**ACTION ITEM:**
An exact copy of the listing is needed, with every line kept.

**PROVIDED MATERIAL:**
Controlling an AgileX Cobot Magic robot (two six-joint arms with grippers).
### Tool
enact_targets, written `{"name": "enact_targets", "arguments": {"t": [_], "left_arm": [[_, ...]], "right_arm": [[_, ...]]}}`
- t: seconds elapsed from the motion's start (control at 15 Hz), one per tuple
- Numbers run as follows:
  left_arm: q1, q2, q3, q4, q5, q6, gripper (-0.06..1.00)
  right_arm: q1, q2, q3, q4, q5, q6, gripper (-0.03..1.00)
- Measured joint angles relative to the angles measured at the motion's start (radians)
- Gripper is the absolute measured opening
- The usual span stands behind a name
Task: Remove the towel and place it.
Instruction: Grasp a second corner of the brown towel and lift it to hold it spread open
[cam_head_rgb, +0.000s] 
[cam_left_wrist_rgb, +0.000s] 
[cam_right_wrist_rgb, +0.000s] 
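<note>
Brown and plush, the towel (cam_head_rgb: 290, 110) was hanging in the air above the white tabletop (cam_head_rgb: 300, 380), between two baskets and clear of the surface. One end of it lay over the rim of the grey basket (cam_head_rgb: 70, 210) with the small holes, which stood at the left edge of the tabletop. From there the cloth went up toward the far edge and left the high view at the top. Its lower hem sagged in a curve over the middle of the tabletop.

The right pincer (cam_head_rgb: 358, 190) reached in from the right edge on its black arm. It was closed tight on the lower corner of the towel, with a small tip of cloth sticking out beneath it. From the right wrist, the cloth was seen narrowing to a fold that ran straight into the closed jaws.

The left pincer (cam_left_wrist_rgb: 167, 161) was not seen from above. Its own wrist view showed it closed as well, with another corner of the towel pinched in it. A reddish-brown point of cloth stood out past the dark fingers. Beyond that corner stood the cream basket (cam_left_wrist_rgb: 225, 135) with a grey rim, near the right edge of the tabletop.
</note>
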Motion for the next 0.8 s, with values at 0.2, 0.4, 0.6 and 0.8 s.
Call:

**RESULT:**
Controlling an AgileX Cobot Magic robot (two six-joint arms with grippers).
### Tool
enact_targets, written `{"name": "enact_targets", "arguments": {"t": [_], "left_arm": [[_, ...]], "right_arm": [[_, ...]]}}`
- t: seconds elapsed from the motion's start (control at 15 Hz), one per tuple
- Numbers run as follows:
  left_arm: q1, q2, q3, q4, q5, q6, gripper (-0.06..1.00)
  right_arm: q1, q2, q3, q4, q5, q6, gripper (-0.03..1.00)
- Measured joint angles relative to the angles measured at the motion's start (radians)
- Gripper is the absolute measured opening
- The usual span stands behind a name
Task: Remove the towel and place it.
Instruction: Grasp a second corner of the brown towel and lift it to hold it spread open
[cam_head_rgb, +0.000s] 
[cam_left_wrist_rgb, +0.000s] 
[cam_right_wrist_rgb, +0.000s] 
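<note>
Brown and plush, the towel (cam_head_rgb: 290, 110) was hanging in the air above the white tabletop (cam_head_rgb: 300, 380), between two baskets and clear of the surface. One end of it lay over the rim of the grey basket (cam_head_rgb: 70, 210) with the small holes, which stood at the left edge of the tabletop. From there the cloth went up toward the far edge and left the high view at the top. Its lower hem sagged in a curve over the middle of the tabletop.

The right pincer (cam_head_rgb: 358, 190) reached in from the right edge on its black arm. It was closed tight on the lower corner of the towel, with a small tip of cloth sticking out beneath it. From the right wrist, the cloth was seen narrowing to a fold that ran straight into the closed jaws.

The left pincer (cam_left_wrist_rgb: 167, 161) was not seen from above. Its own wrist view showed it closed as well, with another corner of the towel pinched in it. A reddish-brown point of cloth stood out past the dark fingers. Beyond that corner stood the cream basket (cam_left_wrist_rgb: 225, 135) with a grey rim, near the right edge of the tabletop.
</note>
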Motion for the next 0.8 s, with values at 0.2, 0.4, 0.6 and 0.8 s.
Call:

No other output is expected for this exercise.